◆ **Try it**
Reproduce the whole listing, keeping every character the same.

◆ **Given data**
★ ★ ★
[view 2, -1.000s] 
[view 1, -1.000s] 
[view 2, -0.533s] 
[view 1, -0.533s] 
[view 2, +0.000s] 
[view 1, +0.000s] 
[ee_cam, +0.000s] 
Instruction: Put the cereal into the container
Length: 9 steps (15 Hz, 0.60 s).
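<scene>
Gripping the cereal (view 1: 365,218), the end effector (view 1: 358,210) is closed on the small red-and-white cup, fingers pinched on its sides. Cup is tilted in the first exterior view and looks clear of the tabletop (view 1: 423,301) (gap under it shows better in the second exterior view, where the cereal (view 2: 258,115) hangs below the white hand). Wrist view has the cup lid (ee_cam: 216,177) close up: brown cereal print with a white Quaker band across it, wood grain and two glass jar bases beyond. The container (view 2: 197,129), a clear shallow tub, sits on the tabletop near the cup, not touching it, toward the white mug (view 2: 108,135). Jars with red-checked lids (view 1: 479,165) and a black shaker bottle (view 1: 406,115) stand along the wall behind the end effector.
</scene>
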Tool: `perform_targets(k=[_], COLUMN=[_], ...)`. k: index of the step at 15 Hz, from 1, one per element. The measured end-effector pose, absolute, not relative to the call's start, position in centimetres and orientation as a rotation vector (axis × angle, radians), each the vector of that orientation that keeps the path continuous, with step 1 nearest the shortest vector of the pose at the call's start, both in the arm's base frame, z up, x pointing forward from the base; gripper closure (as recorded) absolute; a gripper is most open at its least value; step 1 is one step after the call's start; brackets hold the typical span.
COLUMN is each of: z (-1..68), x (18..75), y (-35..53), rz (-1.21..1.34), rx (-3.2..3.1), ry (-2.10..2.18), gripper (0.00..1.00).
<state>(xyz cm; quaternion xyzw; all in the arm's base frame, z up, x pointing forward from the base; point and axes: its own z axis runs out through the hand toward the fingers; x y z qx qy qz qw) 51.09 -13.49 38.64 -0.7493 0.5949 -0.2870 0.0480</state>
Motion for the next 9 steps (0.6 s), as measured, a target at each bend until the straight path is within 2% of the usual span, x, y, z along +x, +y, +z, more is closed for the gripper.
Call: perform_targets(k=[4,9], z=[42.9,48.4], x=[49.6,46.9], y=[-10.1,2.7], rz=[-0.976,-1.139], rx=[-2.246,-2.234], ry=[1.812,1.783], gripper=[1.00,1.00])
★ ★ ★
◆ **Result of the exercise**
[view 2, -1.000s] 
[view 1, -1.000s] 
[view 2, -0.533s] 
[view 1, -0.533s] 
[view 2, +0.000s] 
[view 1, +0.000s] 
[ee_cam, +0.000s] 
Instruction: Put the cereal into the container
Length: 9 steps (15 Hz, 0.60 s).
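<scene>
Gripping the cereal (view 1: 365,218), the end effector (view 1: 358,210) is closed on the small red-and-white cup, fingers pinched on its sides. Cup is tilted in the first exterior view and looks clear of the tabletop (view 1: 423,301) (gap under it shows better in the second exterior view, where the cereal (view 2: 258,115) hangs below the white hand). Wrist view has the cup lid (ee_cam: 216,177) close up: brown cereal print with a white Quaker band across it, wood grain and two glass jar bases beyond. The container (view 2: 197,129), a clear shallow tub, sits on the tabletop near the cup, not touching it, toward the white mug (view 2: 108,135). Jars with red-checked lids (view 1: 479,165) and a black shaker bottle (view 1: 406,115) stand along the wall behind the end effector.
</scene>
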Tool: `perform_targets(k=[_], COLUMN=[_], ...)`. k: index of the step at 15 Hz, from 1, one per element. The measured end-effector pose, absolute, not relative to the call's start, position in centimetres and orientation as a rotation vector (axis × angle, radians), each the vector of that orientation that keeps the path continuous, with step 1 nearest the shortest vector of the pose at the call's start, both in the arm's base frame, z up, x pointing forward from the base; gripper closure (as recorded) absolute; a gripper is most open at its least value; step 1 is one step after the call's start; brackets hold the typical span.
COLUMN is each of: z (-1..68), x (18..75), y (-35..53), rz (-1.21..1.34), rx (-3.2..3.1), ry (-2.10..2.18), gripper (0.00..1.00).
<state>(xyz cm; quaternion xyzw; all in the arm's base frame, z up, x pointing forward from the base; point and axes: its own z axis runs out through the hand toward the fingers; x y z qx qy qz qw) 51.09 -13.49 38.64 -0.7493 0.5949 -0.2870 0.0480</state>
Motion for the next 9 steps (0.6 s), as measured, a target at each bend until the straight path is within 2% of the usual span, x, y, z along +x, +y, +z, more is closed for the gripper.
Call: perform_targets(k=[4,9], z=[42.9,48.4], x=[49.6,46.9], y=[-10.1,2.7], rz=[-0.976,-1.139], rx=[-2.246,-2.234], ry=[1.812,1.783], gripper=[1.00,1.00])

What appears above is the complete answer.